> _What the task asks_: Extract from the listing each line in which the word "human" appears.

★ ★ ★

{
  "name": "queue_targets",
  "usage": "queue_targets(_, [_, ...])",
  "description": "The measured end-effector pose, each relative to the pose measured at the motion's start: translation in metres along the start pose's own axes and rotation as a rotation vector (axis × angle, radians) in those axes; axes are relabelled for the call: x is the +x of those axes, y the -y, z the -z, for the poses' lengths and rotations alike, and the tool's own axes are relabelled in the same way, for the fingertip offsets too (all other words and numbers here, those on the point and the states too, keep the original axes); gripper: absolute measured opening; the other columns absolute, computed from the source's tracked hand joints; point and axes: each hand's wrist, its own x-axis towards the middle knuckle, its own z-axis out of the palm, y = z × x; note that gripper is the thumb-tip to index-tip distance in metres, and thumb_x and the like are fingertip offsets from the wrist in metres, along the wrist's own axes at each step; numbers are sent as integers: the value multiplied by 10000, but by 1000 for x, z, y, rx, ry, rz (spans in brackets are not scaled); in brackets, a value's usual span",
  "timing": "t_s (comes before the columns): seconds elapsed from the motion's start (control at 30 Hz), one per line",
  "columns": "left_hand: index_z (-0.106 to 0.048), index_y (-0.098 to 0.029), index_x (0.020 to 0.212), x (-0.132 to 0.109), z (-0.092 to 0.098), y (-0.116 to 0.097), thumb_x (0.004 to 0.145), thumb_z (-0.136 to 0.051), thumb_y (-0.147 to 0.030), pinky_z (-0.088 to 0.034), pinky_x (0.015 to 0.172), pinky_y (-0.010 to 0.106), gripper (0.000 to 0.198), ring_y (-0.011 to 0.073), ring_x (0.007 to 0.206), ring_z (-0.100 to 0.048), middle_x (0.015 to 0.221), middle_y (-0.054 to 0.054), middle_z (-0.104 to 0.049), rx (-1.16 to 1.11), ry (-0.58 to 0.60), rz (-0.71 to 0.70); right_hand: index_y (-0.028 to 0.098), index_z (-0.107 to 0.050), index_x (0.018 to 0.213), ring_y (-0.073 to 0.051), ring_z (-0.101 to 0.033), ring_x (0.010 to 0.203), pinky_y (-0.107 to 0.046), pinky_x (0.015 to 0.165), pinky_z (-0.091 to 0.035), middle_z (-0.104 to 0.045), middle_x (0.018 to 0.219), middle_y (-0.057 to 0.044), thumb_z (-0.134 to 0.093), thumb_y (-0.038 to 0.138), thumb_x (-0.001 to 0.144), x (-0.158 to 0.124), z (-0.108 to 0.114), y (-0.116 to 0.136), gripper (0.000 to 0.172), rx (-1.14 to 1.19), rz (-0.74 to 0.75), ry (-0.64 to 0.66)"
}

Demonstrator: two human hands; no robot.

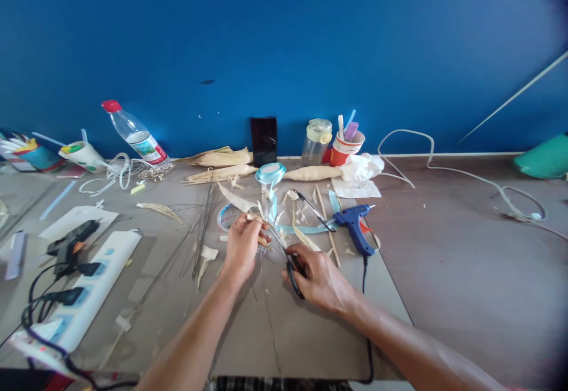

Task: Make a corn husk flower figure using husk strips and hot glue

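My left hand (242, 248) is closed in a pinch on a pale dried corn husk (236, 197), whose pointed end sticks up to the left above the fingers. My right hand (323, 277) grips scissors with black handles (293, 280). Their blades point up and left to the husk by my left fingertips; whether they touch it I cannot tell. Close behind lie a roll of tape (225, 218), a light blue ribbon roll (270, 173) and a black pen (314, 207). Husk scraps lie all around.
A blue glue gun (354, 225) lies to the right, its cord running to the front edge. At left are a white power strip (100, 287) and a black glue gun (73, 249). Thin wires (202, 237), a bottle (144, 139), a phone (264, 141) and a red cup (346, 149) stand or lie farther back.
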Motion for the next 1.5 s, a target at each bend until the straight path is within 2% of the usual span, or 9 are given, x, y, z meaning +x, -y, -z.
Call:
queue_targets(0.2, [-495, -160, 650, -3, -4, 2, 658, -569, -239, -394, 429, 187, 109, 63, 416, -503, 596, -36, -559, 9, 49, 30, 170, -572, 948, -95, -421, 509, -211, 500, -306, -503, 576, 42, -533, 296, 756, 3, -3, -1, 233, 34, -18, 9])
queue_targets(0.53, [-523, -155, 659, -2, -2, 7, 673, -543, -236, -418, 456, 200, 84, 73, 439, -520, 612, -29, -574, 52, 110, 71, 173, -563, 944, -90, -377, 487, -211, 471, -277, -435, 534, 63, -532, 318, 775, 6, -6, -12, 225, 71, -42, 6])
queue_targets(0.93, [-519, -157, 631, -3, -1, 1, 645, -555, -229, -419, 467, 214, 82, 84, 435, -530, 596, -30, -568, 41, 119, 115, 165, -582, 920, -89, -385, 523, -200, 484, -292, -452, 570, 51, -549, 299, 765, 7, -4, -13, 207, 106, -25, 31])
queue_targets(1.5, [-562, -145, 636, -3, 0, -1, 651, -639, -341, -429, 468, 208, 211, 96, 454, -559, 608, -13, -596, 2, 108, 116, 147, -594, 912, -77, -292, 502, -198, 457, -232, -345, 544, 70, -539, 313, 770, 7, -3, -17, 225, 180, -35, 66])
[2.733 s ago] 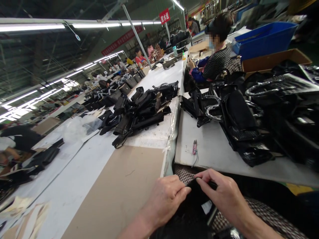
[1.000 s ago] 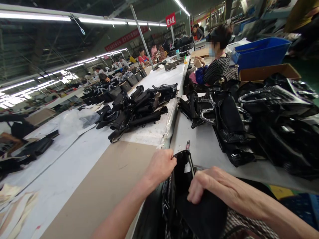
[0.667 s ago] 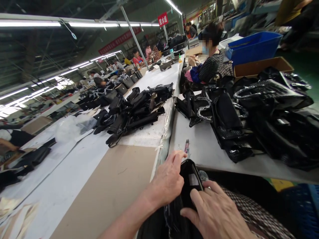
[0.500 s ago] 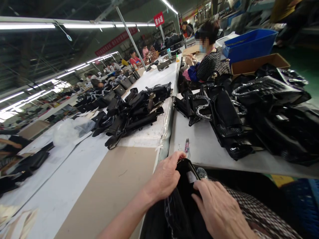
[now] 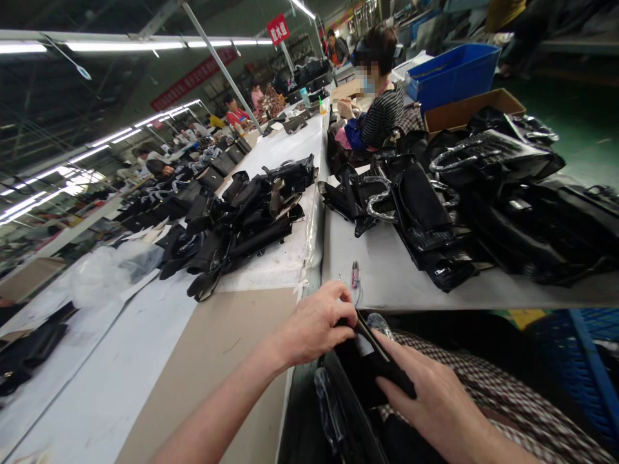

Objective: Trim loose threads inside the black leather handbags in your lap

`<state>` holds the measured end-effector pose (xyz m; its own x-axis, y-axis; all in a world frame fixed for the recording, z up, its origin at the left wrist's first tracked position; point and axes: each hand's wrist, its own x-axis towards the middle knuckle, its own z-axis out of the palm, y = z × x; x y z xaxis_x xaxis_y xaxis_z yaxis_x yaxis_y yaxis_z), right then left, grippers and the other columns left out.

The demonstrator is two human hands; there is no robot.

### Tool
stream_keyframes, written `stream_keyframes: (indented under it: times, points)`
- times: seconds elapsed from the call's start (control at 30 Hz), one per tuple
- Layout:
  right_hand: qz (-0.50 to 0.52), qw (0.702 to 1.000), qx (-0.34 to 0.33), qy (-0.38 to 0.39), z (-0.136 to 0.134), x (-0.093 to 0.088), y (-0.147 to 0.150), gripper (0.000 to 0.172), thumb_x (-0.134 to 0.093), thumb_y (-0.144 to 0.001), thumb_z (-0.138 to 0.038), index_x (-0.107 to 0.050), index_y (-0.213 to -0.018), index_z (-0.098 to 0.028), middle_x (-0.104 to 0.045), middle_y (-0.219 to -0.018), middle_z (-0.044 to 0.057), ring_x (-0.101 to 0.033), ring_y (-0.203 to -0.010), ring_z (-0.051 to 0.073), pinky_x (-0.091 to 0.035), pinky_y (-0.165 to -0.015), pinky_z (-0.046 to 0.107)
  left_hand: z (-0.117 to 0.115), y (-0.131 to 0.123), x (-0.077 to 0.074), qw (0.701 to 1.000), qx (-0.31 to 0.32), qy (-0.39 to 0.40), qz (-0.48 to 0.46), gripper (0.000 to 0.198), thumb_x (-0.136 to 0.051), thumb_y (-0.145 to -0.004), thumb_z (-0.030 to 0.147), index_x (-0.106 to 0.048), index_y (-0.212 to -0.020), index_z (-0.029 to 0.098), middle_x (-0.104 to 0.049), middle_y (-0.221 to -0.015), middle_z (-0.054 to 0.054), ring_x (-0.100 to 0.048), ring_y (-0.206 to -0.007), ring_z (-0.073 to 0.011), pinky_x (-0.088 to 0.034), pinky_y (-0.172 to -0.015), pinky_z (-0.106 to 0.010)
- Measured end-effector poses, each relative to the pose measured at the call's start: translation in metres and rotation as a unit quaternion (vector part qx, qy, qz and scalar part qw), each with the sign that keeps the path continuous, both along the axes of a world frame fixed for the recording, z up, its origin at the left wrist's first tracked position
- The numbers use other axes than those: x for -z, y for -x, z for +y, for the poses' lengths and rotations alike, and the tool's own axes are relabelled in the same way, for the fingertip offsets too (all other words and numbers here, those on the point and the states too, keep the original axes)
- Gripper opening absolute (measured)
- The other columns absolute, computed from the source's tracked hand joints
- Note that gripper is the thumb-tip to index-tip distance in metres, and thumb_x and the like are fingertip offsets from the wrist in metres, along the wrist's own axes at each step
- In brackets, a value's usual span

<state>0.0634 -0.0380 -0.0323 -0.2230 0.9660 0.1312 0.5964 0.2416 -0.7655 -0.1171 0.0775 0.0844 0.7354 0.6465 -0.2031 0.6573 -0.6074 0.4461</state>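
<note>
A black bag (image 5: 360, 361) with a plastic-wrapped side rests in my lap at the bottom centre. My left hand (image 5: 316, 322) is closed on the bag's upper edge, fingers curled over it. My right hand (image 5: 430, 399) presses on the bag's front panel, with its thumb and fingers gripping the panel's edge. A small white label (image 5: 362, 335) shows on the panel between my hands. Small pink snips (image 5: 355, 276) lie on the white table (image 5: 387, 277) just beyond my left hand.
Piles of black bags lie on the long table (image 5: 251, 212) and on the white table at right (image 5: 483, 193). A brown board (image 5: 232, 348) covers the near table. A seated person in a striped top (image 5: 377, 109) works ahead. A blue bin (image 5: 454, 74) and a cardboard box (image 5: 474, 106) stand behind.
My hands have shifted on the black bag: the left now clamps its top edge, and the right has slid onto the front panel. The view has turned a little to the right.
</note>
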Motion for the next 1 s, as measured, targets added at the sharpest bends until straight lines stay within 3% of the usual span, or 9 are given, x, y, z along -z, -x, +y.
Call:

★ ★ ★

> _Response to the task_:
Demonstrator: two human hands; no robot.
The demonstrator is two human hands; there is no robot.

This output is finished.